AIO: Boyfriend subscribed to ex’s onlyfans for 2 months

Asking because my boyfriend says I am being a baby, controlling, and overreacting by not giving him a chance to earn my trust.

For background, we have been together for about a year and a half, and this specific ex has been his “friend” for 10+ years, dated on and off here and there, but when they were just friends would still have sleepovers and kiss and have sex. Every other ex of his has also had issue with this one in particular (or so he says).

About 8 months ago, I (26 F) found messages between my boyfriend (33 M) and an ex (26 F) flirting pretty hard. My boyfriend was the one that was initiating, but she wasn’t saying anything about it either. He was talking about how she has perfect hair, a perfect body, how attractive she is, ect. My boyfriend admitted to me that they had always been “more” than friends, and that he cut her off out of respect for me.

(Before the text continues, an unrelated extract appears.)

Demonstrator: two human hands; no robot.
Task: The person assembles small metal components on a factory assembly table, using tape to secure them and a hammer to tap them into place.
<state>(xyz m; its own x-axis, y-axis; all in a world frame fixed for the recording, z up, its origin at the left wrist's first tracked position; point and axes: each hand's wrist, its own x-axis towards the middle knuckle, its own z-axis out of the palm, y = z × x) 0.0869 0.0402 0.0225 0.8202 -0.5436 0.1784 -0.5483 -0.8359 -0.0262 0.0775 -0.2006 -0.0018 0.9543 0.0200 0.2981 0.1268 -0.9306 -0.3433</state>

Fast forward to last week, I find out he is subscribed to her onlyfans since January. This is breaching a hard boundary that I set at the beginning of our relationship. He told me that he only did it because he wanted to talk to her again, and will delete OF and only talk to her on messenger, but he is GOING to talk to her again and I had no say. My reaction to this was relatively mild. I cried and packed his belongings in a pile. I have had 2 talks with him since, the first one went really well and we agreed to go to couples therapy, and he apologized and said he could be doing better. The second talk I brought up that I wasn’t coping very well and that I don’t feel comfortable with him being “friends” with her again, and wanted to communicate that. I explained that this isn’t the first, second, or even third time we’ve had this issue. He immediately got mad at me and called me controlling, a baby, needy, ect. He said I’m not ready for relationships, and that he doesn’t care about me as much as he cares about her. This is actually the second time that he has conveyed that.

This is the point that I told him I will be detaching myself because I don’t feel quite ready to let go yet, but I told him that I plan on leaving. He rescinded what he said and told me that he doesn’t want to “manipulate” my descision, but that he does love me, care about me, and want to be with me.

Since then, he’s been reassurance seeking that I still love him and I’m still staying. He’s been eating non stop and complaining about how it’s been a really hard week and he’s really stressed out, but im finding it really hard to give any sympathy to him. On the other hand, he’s also been putting in a lot of effort to give me affection, sex, attention, and asking to spend time together which was heavy at the beginning of our relationship, but dwindled pretty quickly.

This isn’t all of the context, but this is not the first ex this has happened with either. He was asking another ex to have sex with him while we were in a relationship but it never happened and I found out about it through her.

If it’s no big deal and I really AM just being controlling, I want to know. If this is just something that most people are able to get over and be happy together through, I want to know. If I am being a giant self conscious baby, I want to know. I just need neutral opinions who don’t favor myself OR my partner.